__Requirement__: Give the number of lines in the data that contain the word "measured"; no other text is needed.
---+---
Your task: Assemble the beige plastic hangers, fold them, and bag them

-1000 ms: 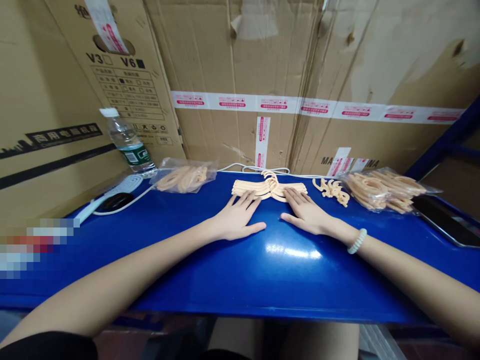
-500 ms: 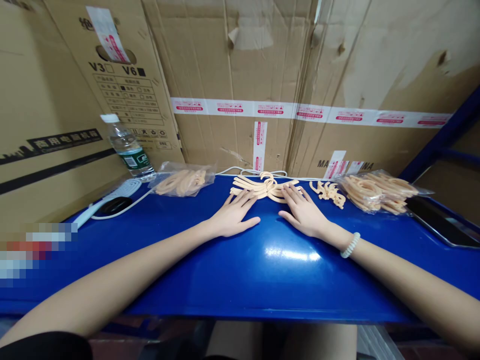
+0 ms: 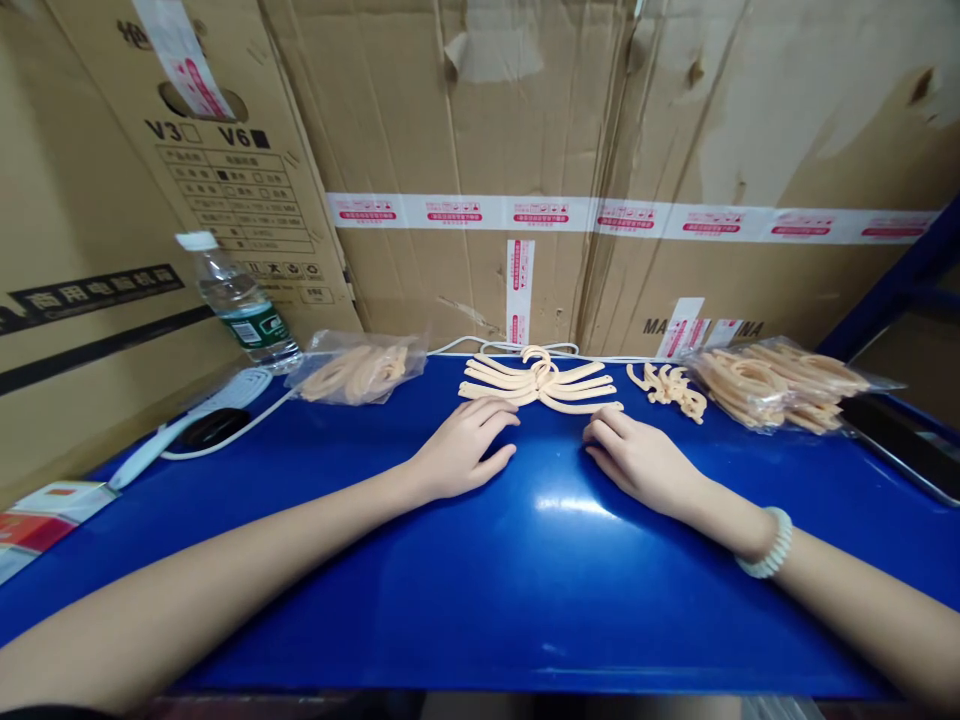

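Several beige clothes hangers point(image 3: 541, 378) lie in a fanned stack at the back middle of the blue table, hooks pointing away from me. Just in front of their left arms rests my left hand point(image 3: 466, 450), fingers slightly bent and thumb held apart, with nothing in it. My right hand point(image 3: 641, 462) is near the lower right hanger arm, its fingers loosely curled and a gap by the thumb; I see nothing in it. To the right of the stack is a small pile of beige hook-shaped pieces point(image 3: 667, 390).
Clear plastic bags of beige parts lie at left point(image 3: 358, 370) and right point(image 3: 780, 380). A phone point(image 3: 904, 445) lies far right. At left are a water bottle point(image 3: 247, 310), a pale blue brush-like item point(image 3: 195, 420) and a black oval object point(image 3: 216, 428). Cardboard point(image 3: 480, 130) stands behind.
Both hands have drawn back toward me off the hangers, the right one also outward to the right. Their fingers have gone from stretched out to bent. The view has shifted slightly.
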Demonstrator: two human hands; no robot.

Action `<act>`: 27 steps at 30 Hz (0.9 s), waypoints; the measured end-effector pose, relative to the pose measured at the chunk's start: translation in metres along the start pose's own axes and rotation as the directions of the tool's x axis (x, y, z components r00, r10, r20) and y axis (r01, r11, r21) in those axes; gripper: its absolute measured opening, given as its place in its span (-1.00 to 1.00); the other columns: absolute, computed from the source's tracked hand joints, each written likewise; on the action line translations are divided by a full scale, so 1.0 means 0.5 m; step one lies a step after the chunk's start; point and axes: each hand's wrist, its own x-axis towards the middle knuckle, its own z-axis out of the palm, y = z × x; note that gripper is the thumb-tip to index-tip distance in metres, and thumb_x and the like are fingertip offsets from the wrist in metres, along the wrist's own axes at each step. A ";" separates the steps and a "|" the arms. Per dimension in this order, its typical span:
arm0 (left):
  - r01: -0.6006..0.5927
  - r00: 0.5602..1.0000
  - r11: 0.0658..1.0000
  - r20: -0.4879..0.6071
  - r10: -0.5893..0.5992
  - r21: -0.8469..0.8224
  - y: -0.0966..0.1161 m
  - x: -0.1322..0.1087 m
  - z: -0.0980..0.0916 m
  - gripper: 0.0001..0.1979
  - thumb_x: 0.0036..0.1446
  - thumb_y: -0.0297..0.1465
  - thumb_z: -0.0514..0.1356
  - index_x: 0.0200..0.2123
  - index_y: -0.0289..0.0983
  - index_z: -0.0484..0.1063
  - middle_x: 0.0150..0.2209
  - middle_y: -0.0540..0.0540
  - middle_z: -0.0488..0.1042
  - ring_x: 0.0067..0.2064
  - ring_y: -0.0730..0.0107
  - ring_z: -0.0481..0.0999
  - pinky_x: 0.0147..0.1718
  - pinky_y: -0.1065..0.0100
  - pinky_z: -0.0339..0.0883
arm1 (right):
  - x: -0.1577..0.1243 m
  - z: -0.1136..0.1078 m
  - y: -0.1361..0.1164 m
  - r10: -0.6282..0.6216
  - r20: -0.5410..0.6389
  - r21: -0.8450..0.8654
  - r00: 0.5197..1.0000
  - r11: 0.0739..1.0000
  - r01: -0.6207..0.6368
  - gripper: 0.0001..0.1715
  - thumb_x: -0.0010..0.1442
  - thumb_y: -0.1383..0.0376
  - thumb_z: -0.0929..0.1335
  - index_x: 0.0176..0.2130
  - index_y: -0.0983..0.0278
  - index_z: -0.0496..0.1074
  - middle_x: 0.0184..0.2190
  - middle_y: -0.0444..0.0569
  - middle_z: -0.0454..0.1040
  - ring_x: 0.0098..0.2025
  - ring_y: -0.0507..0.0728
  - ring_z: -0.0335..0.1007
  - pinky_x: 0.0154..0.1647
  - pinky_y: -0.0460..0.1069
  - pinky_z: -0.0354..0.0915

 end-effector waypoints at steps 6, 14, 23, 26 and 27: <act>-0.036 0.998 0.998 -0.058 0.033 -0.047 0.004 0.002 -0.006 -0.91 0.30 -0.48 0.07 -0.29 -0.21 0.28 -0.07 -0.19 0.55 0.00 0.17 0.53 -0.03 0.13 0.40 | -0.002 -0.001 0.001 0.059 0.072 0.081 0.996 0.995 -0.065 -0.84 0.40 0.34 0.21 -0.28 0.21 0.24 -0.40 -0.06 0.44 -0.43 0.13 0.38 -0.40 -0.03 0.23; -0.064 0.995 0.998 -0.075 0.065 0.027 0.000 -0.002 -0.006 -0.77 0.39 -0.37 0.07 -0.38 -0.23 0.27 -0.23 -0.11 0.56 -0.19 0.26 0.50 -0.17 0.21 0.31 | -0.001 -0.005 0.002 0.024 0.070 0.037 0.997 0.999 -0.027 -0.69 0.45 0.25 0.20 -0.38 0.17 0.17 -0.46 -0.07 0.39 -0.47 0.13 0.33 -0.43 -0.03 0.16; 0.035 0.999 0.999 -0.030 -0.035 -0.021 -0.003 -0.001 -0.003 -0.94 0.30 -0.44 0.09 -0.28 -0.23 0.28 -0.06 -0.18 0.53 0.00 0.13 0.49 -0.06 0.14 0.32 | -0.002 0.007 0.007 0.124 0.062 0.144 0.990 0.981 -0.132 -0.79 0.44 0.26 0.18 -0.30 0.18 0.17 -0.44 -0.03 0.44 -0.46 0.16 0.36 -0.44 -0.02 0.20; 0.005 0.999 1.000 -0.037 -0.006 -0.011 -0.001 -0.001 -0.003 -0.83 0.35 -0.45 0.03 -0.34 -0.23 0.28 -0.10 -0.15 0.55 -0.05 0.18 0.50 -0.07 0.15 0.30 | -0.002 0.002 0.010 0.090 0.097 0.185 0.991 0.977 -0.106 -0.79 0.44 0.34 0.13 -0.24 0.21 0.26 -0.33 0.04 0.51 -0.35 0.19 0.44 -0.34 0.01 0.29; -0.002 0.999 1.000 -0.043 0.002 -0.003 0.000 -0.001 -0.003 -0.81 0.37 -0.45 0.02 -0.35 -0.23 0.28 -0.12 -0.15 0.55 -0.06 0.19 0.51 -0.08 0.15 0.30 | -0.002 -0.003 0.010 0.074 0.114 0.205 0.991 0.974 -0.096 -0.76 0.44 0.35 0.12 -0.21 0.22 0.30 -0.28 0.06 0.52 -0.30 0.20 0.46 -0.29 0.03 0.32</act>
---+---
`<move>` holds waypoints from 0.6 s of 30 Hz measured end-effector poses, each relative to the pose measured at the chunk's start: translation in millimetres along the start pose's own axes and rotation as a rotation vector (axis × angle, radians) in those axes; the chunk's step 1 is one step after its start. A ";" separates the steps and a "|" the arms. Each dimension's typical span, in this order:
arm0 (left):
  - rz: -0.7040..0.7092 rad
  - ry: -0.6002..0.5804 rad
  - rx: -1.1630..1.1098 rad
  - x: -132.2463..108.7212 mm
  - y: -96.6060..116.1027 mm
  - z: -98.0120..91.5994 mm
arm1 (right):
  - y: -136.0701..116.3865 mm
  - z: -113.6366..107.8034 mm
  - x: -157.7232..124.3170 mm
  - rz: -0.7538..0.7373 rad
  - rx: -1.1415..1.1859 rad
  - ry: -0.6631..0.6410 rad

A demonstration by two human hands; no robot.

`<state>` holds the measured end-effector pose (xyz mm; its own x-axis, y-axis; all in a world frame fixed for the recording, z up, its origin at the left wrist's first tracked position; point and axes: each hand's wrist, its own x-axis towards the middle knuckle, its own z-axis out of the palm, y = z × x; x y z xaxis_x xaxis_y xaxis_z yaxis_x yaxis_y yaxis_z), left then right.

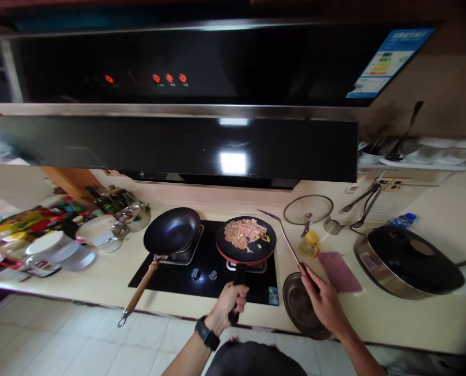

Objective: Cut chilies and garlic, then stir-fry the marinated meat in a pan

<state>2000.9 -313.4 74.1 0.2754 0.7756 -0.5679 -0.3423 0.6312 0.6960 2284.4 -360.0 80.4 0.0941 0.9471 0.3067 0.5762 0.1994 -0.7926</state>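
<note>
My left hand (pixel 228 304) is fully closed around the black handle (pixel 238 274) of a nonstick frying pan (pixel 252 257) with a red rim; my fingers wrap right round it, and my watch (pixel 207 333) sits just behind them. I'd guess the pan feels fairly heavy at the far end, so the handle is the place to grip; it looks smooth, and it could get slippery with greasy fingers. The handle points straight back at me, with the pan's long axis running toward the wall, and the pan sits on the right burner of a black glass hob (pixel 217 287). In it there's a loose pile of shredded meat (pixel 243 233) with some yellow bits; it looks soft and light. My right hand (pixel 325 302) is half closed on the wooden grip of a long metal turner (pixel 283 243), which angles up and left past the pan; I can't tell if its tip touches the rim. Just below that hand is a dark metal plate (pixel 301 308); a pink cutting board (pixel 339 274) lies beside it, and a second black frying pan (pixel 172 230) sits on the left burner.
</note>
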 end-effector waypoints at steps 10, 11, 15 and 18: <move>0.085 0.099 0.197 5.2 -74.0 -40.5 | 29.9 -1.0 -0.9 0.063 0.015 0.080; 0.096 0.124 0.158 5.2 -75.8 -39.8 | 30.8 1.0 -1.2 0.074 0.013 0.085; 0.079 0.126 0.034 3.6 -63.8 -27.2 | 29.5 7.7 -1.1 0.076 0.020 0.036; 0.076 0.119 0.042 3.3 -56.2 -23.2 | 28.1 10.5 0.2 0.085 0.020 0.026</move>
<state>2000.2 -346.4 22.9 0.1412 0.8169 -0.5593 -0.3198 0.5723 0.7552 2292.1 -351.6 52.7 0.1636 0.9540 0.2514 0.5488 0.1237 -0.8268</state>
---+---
__Written answer__: 3